Start of Supplied data

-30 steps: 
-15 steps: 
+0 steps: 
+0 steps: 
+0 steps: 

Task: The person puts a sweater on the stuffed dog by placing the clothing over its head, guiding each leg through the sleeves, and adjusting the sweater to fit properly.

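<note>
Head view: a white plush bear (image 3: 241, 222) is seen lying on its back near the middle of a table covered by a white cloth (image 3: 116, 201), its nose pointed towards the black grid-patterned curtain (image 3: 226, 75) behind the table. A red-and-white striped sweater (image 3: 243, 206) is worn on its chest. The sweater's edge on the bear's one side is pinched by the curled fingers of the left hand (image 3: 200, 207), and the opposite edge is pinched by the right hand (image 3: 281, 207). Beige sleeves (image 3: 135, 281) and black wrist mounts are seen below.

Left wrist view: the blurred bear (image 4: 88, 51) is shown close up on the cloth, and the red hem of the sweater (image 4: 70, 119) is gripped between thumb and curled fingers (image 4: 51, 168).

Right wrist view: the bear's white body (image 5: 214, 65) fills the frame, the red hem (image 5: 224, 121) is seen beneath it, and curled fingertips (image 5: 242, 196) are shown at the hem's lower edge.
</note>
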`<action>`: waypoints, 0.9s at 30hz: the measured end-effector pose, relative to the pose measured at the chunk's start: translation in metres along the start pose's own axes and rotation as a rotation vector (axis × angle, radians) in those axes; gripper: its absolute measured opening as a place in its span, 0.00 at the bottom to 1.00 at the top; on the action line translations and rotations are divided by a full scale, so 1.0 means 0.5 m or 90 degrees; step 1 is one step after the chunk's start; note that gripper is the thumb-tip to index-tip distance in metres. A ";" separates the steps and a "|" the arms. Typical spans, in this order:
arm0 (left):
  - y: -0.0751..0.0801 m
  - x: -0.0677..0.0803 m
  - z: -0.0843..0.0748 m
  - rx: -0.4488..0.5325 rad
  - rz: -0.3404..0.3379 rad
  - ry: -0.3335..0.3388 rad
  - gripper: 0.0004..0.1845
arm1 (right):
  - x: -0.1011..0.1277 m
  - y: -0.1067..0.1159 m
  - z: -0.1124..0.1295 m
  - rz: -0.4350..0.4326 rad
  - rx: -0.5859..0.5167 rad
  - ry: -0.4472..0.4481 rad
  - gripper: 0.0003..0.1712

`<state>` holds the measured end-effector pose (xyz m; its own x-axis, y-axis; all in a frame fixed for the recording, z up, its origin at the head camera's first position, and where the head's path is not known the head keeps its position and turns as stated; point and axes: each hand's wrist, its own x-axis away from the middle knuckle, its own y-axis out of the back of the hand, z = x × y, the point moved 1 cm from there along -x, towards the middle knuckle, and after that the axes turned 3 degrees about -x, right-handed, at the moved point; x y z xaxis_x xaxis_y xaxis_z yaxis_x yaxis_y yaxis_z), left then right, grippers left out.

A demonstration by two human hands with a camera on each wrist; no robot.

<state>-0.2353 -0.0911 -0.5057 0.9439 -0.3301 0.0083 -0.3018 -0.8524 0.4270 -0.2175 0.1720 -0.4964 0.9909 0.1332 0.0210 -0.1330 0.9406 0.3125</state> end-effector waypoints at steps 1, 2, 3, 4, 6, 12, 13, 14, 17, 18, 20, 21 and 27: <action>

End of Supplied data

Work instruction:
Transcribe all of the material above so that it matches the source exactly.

Exercise response:
-30 steps: 
-15 steps: 
+0 steps: 
+0 steps: 
+0 steps: 

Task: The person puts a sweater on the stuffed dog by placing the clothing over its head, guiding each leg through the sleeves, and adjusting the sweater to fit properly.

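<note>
Head view: a white plush bear (image 3: 241, 222) is seen lying on its back near the middle of a table covered by a white cloth (image 3: 116, 201), its nose pointed towards the black grid-patterned curtain (image 3: 226, 75) behind the table. A red-and-white striped sweater (image 3: 243, 206) is worn on its chest. The sweater's edge on the bear's one side is pinched by the curled fingers of the left hand (image 3: 200, 207), and the opposite edge is pinched by the right hand (image 3: 281, 207). Beige sleeves (image 3: 135, 281) and black wrist mounts are seen below.

Left wrist view: the blurred bear (image 4: 88, 51) is shown close up on the cloth, and the red hem of the sweater (image 4: 70, 119) is gripped between thumb and curled fingers (image 4: 51, 168).

Right wrist view: the bear's white body (image 5: 214, 65) fills the frame, the red hem (image 5: 224, 121) is seen beneath it, and curled fingertips (image 5: 242, 196) are shown at the hem's lower edge.
</note>
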`<action>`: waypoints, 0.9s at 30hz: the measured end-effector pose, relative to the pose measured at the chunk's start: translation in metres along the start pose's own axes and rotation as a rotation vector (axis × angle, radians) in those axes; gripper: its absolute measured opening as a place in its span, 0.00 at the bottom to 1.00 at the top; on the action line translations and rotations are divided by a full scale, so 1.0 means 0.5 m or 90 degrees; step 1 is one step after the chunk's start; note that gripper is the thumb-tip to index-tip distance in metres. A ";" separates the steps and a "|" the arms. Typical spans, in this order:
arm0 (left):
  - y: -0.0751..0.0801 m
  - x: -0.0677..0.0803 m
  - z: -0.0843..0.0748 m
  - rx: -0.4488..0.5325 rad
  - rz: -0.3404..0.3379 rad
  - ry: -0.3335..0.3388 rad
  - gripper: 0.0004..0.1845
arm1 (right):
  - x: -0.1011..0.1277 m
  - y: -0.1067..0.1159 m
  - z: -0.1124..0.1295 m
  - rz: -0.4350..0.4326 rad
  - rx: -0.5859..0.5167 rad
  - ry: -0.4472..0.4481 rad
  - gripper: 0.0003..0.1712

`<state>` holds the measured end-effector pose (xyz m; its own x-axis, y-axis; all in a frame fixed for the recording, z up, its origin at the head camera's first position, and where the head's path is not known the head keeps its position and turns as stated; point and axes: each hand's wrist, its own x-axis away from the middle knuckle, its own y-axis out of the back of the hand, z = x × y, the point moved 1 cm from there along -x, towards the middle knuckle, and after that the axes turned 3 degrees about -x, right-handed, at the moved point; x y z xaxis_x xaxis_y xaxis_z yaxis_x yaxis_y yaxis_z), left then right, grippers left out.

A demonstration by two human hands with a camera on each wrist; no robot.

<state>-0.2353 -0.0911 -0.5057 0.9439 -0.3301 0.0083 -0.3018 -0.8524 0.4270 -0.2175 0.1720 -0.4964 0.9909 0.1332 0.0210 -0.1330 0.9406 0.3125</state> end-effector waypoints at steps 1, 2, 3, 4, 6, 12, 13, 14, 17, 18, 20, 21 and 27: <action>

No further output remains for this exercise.